Abstract

A central line of inquiry in the study of indistinguishability obfuscation (IO) is to minimize the size of the obfuscation. Today we know how to obfuscate programs represented as Turing machines, where the size of the obfuscation grows only with the input size and not with the machine's running time. Jain and Jin [FOCS 2022] showed how to remove the dependency on the input size for functionally equivalent programs where equivalence can be proven in Cook's theory PV, assuming IO for circuits and LWE.

In this work we investigate the limits of the pursuit of succinct obfuscation. We consider the task of obfuscating a program with a large description, most of which can be made public while some portion of the description is secret. We put forth a new notion of \emph{fully succinct IO} where the size of obfuscated program only grows with the size of the program's secret part and not with the public part or with the input size.

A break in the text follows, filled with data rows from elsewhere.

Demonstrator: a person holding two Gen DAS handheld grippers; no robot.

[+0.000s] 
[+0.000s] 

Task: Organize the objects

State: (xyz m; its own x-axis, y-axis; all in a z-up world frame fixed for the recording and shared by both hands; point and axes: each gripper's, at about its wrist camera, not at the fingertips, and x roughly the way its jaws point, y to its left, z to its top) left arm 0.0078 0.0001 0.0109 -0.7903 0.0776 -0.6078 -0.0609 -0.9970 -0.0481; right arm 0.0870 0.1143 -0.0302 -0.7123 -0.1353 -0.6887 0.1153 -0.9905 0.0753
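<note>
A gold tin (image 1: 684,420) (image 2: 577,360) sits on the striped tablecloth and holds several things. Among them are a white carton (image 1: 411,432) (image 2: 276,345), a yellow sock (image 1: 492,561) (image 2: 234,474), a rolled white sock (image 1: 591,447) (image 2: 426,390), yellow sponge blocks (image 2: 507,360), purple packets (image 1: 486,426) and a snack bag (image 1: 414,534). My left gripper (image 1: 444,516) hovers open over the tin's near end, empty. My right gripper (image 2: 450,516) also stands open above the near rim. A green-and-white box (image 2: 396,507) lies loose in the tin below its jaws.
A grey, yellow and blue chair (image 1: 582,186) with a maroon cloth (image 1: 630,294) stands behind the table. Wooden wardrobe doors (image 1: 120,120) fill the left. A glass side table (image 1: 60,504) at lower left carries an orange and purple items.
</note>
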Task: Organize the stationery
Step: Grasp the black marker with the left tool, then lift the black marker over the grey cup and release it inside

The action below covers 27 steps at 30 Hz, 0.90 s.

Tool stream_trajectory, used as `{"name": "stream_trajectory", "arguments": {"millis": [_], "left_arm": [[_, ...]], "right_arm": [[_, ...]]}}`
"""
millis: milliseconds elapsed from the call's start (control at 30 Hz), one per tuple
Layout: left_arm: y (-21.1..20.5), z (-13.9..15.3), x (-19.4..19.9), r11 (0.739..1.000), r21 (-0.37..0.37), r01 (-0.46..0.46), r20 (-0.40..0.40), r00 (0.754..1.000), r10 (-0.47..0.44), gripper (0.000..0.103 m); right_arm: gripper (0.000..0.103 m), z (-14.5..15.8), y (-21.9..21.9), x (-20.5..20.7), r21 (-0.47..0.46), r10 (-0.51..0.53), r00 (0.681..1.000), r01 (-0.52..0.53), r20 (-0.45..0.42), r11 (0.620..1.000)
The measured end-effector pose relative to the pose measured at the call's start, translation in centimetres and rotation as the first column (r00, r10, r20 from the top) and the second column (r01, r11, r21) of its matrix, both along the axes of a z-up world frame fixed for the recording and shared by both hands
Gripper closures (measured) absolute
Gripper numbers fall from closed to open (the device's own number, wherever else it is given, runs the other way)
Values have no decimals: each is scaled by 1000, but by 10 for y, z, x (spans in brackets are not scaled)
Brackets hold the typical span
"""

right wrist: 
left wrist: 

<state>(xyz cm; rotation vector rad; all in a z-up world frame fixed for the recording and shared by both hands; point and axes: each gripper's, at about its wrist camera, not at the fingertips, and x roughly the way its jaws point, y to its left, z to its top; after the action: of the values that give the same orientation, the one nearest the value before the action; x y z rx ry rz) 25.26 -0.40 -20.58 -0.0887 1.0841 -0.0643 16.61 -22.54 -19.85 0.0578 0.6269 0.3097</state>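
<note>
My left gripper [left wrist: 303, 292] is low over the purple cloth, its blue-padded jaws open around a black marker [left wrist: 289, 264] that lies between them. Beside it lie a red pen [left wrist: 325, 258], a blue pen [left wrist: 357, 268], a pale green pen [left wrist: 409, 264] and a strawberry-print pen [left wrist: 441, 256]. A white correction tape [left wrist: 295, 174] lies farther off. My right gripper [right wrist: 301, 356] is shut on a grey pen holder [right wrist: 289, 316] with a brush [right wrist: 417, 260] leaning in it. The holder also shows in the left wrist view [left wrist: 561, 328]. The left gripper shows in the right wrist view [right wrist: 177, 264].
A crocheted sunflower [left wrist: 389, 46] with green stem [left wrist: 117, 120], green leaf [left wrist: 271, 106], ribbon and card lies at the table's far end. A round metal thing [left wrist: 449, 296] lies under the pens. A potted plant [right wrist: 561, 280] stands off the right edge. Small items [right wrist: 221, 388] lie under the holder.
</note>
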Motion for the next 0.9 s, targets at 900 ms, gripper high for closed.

Starting with input-succinct IO for PV-equivalent machines, we construct fully succinct IO for the same class of programs. We refer to such an obfuscation as fully succinct pv-IO. Next, we show how to bootstrap our fully succinct pv-IO to achieve full IO security. Our bootstrapping theorems are based on succinct cryptographic primitives with seemingly weaker functionality: either succinct witness encryption or SNARGs for NP with unique proofs. We also require that the correctness of these primitives can be proven in theory PV. We show that these assumptions are sufficient and necessary.

We demonstrate several applications of fully succinct IO and pv-IO:
We give the first IO construction where the size of the obfuscated program is less than twice the size of the original program for a large class of useful programs.
We show how to avoid padding the program before obfuscating it -- a step often necessitated by security analysis -- by replacing the padding with a public random string.
Assuming only fully succinct pv-IO and other standard assumptions, we give the first construction of succinct computational secret sharing for access structures represented by polynomial-size monotone circuits where the share size does not grow with the size of the access structure.